Peer-to-peer (P2P) lender, Funding Circle, will introduce a new tool to help investors access their money more regularly from 2 December 2019, but that's not the only change coming for P2P investors this month.
Here we explain what the new Funding Circle tool will mean for investors and the three ways peer-to-peer lending will change from December.
What is peer-to-peer lending?
P2P sites seek to cut out the middleman, so they don't have the overhead costs of traditional banks.
This means they can often offer investors more appealing rates than traditional banks or building societies - although you don't have the same protections as a savings account.
You can find out how peer-to-peer lending works in the short video below.
Currently, Funding Circle investors must sell their loans to another investor to access their money. This happens on a first-come, first-served basis, however, meaning investors have to wait until they're at the top of the queue to sell.
In a blog, the platform said it constantly looks at ways to improve the lending experience and following a recent review would launch a new tool to improve the ability to access funds more regularly.
Funding Circle's new tool will cycle through all investors hoping to sell as many times as possible within a 120-day period, meaning that investors can start to unlock their cash on a more frequent basis.
But crucially this will come at a cost and a 1.25% transfer fee will be applied. For example, when a seller sells a £20 loan part, they will receive £19.75 from the buyer.
The fee is meant to boost returns for investors that buy both new loan parts and loan parts listed for sale on the secondary market.
Funding Circle is hoping this will attract new customers and funds to the platform, which in theory will help speed things up for investors wanting to sell.
On 2 December, all investors currently selling loans will be transferred over to the new selling tool.
How peer-to-peer lending is changing
Funding Circle's new tool isn't the only change for peer-to-peer investors coming in December.
P2P platforms will also have to abide by new rules handed down from the Financial Conduct Authority (FCA) driven by concerns that investors remain unaware of the risks they're taking with their money.
Here's what you need to know.
Peer-to-peer platforms will now have to cap the maximum investment new and inexperienced investors make to 10% of investable assets, unless you take financial advice.
The cap is meant to prevent over-exposure to risk, after research from the Cambridge Centre for Alternative Finance found two in five peer-to-peer investors had invested more than their annual income.
It is still unclear how exactly the cap will be enforced, and it seems for now you'll need to 'self-certify' by telling the provider you won't invest more than this.
The cap won't be applied to existing investors that have made two investments in the past two years.
Peer-to-peer lenders will have to make investors take a sustainability test before they're allowed to invest their money in peer-to-peer if they don't take financial advice.
Stricter rules on who peer-to-peer lenders can advertise their products to, which could see the end of mass advertising campaigns.
Instead, advertising will be restricted to high-net-worth or sophisticated investors.
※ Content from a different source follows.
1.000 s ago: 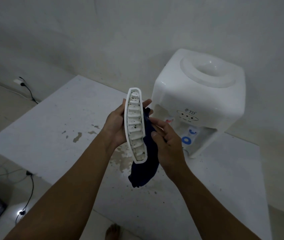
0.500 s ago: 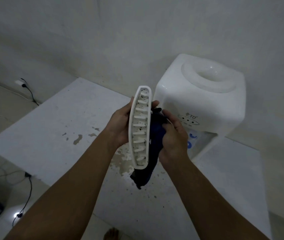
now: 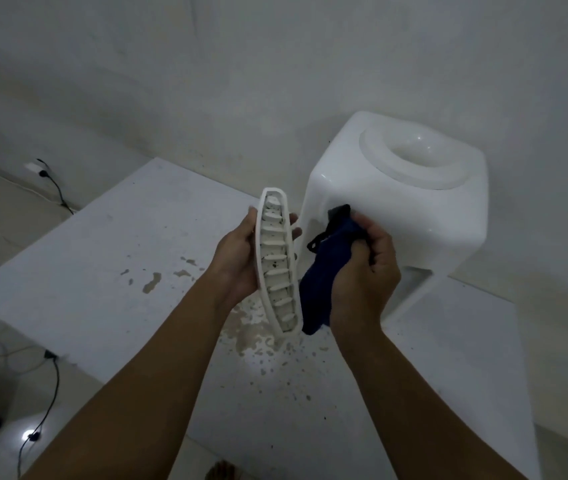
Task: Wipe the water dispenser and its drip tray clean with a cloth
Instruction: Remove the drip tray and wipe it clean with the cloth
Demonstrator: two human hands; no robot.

Peer-to-peer platforms will also need to make the risks of investing with them very clear.
Peer-to-peer lenders must comply with these rules by 9 December 2019.
The FCA's changes won't apply retrospectively, however, so companies won't be penalised if you already have more than 10% of your investable assets tied up in peer-to-peer borrowing.
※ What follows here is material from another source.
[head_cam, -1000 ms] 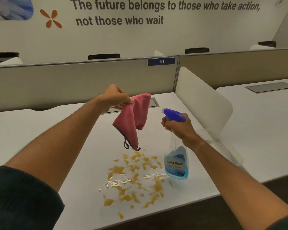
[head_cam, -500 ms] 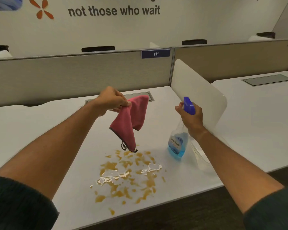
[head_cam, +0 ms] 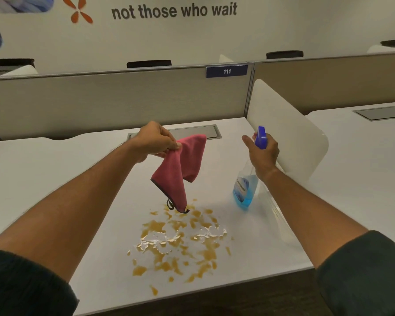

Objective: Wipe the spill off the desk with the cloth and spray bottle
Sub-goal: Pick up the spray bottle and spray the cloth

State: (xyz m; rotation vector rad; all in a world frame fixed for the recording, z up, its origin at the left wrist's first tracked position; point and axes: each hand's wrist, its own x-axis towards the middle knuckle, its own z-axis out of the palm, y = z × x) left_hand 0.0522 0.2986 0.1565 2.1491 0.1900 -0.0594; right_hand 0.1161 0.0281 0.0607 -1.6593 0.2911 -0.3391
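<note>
A brown spill [head_cam: 180, 242] with wet glistening patches is spread over the white desk [head_cam: 55, 179] near its front edge. My left hand [head_cam: 155, 140] pinches a pink cloth [head_cam: 183, 169] that hangs above the far edge of the spill, its dark-trimmed corner dangling just over the liquid. My right hand [head_cam: 263, 153] grips the neck of a clear spray bottle [head_cam: 245, 190] with blue liquid and a blue trigger head. The bottle's base is at or just above the desk, to the right of the spill.
A white rounded divider panel [head_cam: 287, 131] stands at the desk's right side, close behind the bottle. A beige partition [head_cam: 100, 103] labelled 111 closes off the back. A grey cable hatch [head_cam: 203, 131] lies flush in the desk behind the cloth. Another desk [head_cam: 363, 156] sits to the right.
My right hand has carried the spray bottle from beside the spill away to the right and farther back, towards the divider. The cloth still hangs from my left hand in about the same place.
</note>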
Is peer-to-peer lending safe?
Over recent years peer-to-peer lenders have been on shaky ground with many going into administration a few years after launching.
Most recently, in October 2019 peer-to-peer pawnbroking lender, Funding Secure, collapsed leaving thousands of investors at risk of losing their money. It joins a string of companies that suffered a similar demise, including Collateral (UK) and Lendy, a property crowdfunding platform.
Another risk peer-to-peer lending exposes you to is if a borrower is unable to repay their loan (known as defaulting).
Different platforms manage this risk in different ways. Zopa splits your investment into £10 chunks across multiple loans to help spread the risk. Ratesetter has a compensation fund, which should automatically cover you if a borrower defaults.
However, this pot is not infinite, so if many borrowers default at the same time - for example, in the case of an economic crash - it could run out of money. Funding Circle, on the other hand, doesn't have a compensation fund, though it claims to offer lenders higher rates.
Like Zopa, Funding Circle splits your investments into £10 portions and spreads it across multiple loans to help manage your risk. As with other types of investments, your funds won't be covered by the .
This means that if your peer-to-peer platform goes under, you won't necessarily be able to get your money back.
Editor's note: this story was updated on 3 December 2019 to clarify that the 10% cap will be for new and inexperienced investors.